[Task statement] Make an exact copy of the entries, and keep any pictures out of it.

[Given records]
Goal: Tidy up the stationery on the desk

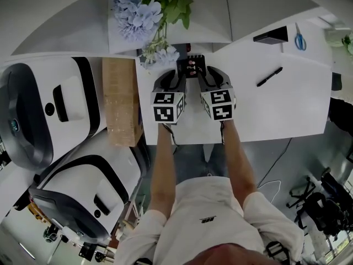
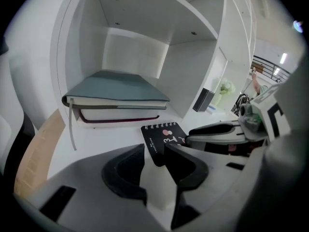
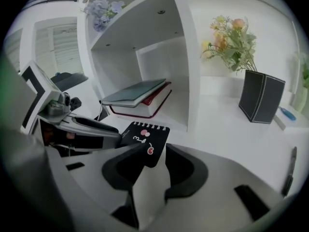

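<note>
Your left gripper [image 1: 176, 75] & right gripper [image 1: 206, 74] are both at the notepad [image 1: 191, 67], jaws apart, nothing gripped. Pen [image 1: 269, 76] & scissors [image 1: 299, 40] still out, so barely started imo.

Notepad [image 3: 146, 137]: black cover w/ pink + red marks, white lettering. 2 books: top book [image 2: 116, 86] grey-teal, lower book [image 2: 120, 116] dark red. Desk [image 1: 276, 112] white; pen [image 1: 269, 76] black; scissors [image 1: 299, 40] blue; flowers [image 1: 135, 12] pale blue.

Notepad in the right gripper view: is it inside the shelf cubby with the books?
No, the black notepad is out in front of the cubby; the two books are stacked inside.
</note>
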Demonstrator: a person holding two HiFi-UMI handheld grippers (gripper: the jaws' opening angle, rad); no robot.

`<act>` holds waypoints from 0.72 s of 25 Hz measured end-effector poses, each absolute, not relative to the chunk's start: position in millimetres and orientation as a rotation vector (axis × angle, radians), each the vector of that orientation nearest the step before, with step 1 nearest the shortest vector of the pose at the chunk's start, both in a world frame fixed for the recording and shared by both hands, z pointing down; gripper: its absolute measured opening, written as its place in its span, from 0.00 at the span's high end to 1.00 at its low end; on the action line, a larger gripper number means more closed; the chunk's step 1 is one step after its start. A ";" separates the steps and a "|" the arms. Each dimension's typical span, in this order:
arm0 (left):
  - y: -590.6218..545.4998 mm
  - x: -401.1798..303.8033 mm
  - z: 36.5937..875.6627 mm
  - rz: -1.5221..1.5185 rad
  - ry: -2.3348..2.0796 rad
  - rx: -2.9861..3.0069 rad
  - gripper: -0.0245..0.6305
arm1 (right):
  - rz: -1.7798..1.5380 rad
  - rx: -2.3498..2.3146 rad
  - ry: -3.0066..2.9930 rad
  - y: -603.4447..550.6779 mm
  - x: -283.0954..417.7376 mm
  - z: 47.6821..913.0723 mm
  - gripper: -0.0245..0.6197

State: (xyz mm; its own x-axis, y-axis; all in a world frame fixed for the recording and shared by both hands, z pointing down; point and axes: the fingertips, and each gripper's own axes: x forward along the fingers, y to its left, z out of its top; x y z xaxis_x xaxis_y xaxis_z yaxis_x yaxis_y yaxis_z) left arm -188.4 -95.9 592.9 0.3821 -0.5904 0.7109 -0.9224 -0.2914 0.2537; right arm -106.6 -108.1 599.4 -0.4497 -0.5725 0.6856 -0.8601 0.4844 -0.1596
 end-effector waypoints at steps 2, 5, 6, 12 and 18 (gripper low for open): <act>-100.5 -185.5 595.5 0.672 -1.298 1.982 0.96 | 0.702 1.148 -2.158 -110.7 -109.3 602.5 0.80; -101.5 -181.7 598.5 0.684 -1.285 1.945 0.96 | 0.806 1.155 -2.132 -109.3 -110.1 604.4 0.82; -100.9 -182.4 598.7 0.676 -1.283 1.932 0.96 | 0.832 1.165 -2.124 -108.1 -110.2 604.8 0.83; -96.2 -188.6 595.2 0.628 -1.300 1.906 0.96 | 0.893 1.178 -2.147 -106.3 -106.8 600.9 0.89; -89.3 -188.0 583.7 0.584 -1.329 1.925 0.96 | 0.899 1.198 -2.196 -104.3 -105.7 590.7 0.91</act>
State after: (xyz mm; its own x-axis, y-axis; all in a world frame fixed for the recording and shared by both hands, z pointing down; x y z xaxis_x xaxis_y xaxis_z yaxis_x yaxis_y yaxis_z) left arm -188.0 -89.3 583.7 0.3677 -0.6060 0.7054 -0.9295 -0.2146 0.3001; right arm -105.7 -104.3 590.7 -0.5022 -0.5447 0.6716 -0.8593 0.4014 -0.3170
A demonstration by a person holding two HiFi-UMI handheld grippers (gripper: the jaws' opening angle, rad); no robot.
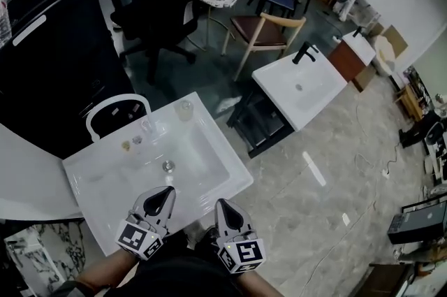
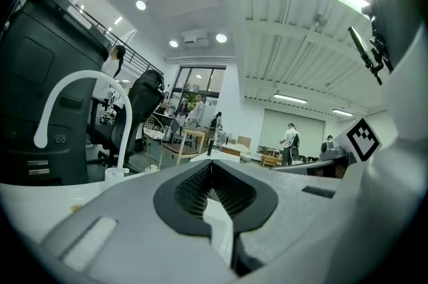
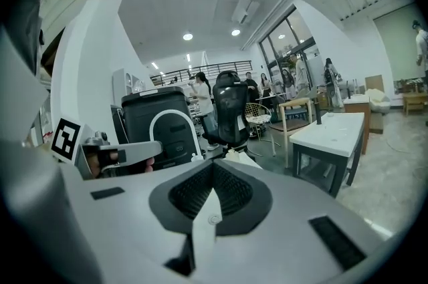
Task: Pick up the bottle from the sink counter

[Answer to this exercise]
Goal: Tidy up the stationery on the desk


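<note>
Your left gripper [image 1: 176, 75] & right gripper [image 1: 206, 74] are both at the notepad [image 1: 191, 67], jaws apart, nothing gripped. Pen [image 1: 269, 76] & scissors [image 1: 299, 40] still out, so barely started imo.

Notepad [image 3: 146, 137]: black cover w/ pink + red marks, white lettering. 2 books: top book [image 2: 116, 86] grey-teal, lower book [image 2: 120, 116] dark red. Desk [image 1: 276, 112] white; pen [image 1: 269, 76] black; scissors [image 1: 299, 40] blue; flowers [image 1: 135, 12] pale blue.

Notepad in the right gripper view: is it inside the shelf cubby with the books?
No, the black notepad is out in front of the cubby; the two books are stacked inside.
</note>
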Demonstrator: a person holding two HiFi-UMI handheld grippers (gripper: the jaws' opening angle, rad); no robot.

`<act>` holds waypoints from 0.72 s of 25 Hz measured end-effector poses, each absolute, not relative to the chunk's start: position in millimetres and orientation as a rotation vector (axis × angle, radians), each the vector of that orientation nearest the step before, with step 1 nearest the shortest vector of the pose at the chunk's start, both in a world frame fixed for the recording and shared by both hands, z pointing down; gripper: its absolute measured opening, written as its place in its span, from 0.00 at the span's high end to 1.00 at its low end; on the action line, a larger gripper number means more closed; the chunk's step 1 is one step after its start. A ";" separates the steps and a "|" the arms. Each dimension's typical span, in this order:
arm0 (left):
  - y: -590.6218..545.4998 mm
  - x: -401.1798..303.8033 mm
  - z: 36.5937..875.6627 mm
  - rz: -1.5221..1.5185 rad
  - ry: -2.3348..2.0796 rad
  - rx: -2.9861..3.0069 rad
  - gripper: -0.0245..0.6305
arm1 (right):
  - rz: -1.7798..1.5380 rad
  - rx: -2.3498..2.3146 rad
  - ry: -3.0066..2.9930 rad
  - y: -603.4447..550.6779 mm
  - x: -283.0954..417.7376 mm
  - z: 47.6821..913.0723 mm
  - gripper: -0.0245..0.6197

State: (xyz mm; its own x-axis, y-axis; all in a world frame fixed for the recording and shared by both hands, z pointing down; point and axes: the fingertips, and each gripper's own axes: x forward along the fingers, y to its left, z out of its top; x y z xaxis_x xaxis_y xaxis_z yaxis_x yaxis_y yaxis_z) left arm -188.4 -95.9 592.9 0.3821 -0.5904 0.7109 -0.9224 -0.2914 0.2537; right arm -106.6 -108.1 599.4 -0.4497 -0.5725 0.6856 -0.8601 0.4844 -0.1596
 end-effector waypoints at steps 2, 5, 6, 12 and 18 (gripper low for open): <act>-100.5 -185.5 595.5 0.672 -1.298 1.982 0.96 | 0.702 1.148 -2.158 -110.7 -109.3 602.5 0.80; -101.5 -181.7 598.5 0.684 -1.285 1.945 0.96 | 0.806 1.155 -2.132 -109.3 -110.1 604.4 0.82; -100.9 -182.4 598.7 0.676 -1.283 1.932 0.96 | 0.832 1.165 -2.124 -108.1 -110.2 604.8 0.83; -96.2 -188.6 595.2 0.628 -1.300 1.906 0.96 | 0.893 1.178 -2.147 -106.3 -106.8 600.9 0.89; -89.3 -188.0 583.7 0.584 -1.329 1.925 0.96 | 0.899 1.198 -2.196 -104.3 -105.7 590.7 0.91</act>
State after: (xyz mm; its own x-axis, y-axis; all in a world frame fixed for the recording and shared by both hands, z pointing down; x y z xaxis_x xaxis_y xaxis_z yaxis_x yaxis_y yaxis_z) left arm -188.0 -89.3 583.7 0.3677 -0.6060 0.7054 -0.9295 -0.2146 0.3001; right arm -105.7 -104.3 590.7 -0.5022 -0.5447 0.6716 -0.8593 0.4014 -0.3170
A demonstration by a person holding two HiFi-UMI handheld grippers (gripper: the jaws' opening angle, rad); no robot.
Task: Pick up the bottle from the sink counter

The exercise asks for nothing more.